Vietnamese firms visit Bangladesh to spur trade relations

The Vietnamese and Bangladeshi governments signed a memorandum of understanding (MoU) on rice trading in Hanoi on April 18. The MoU was inked by Vietnamese Minister of Industry and Trade Vu Huy Hoang and Bangladeshi Minister of Food and Disaster Management Muhammad Abdur Razzaque. The MoU is expected to create a legal foundation for the two countries to establish stable rice trading ties and contribute to boosting their strategic partnership in food provision, said Minister Hoang. On that basis, Vietnam will continue to affirm its position as one of the world's leading rice exporters and raise its active role in ensuring regional and international food security, he said.
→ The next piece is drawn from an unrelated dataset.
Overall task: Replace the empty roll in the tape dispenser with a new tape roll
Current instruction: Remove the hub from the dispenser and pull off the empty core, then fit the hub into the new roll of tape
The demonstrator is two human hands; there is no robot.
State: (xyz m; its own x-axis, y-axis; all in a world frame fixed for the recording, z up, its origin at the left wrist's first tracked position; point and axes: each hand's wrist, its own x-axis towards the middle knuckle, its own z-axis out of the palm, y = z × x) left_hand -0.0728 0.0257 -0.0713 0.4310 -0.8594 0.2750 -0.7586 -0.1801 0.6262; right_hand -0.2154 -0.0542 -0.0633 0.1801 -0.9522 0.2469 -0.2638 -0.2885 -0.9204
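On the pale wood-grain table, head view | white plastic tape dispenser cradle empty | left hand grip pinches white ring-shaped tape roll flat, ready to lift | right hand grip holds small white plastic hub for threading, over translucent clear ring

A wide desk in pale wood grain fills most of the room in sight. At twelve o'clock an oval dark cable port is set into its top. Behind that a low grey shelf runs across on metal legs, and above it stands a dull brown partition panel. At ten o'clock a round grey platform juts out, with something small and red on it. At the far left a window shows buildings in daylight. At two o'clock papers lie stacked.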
Minister Hoang took the occasion to announce that Vietnam will expand parboiled rice exports to Bangladesh to meet the country's huge demand. According to MoIT's Africa-West Asia-South Asia Markets Department , Vietnam - Bangladesh trade ties are developing fruitfully, with two-way trade reaching 288 million USD in 2010, up 250 percent over 2009. Last year, Vietnam 's exports to Bangladesh earned more than 253 million USD, a year-on-year increase of over 325 percent. The country earned 120 million USD from shipping 350,000 tonnes of rice to the market. Despite being the world's fourth largest rice producer, in 2009, Bangladesh had to import 2-3 million tonnes of food to meet the demands of an increasing population and deal with impacts of natural disasters./.... [read more]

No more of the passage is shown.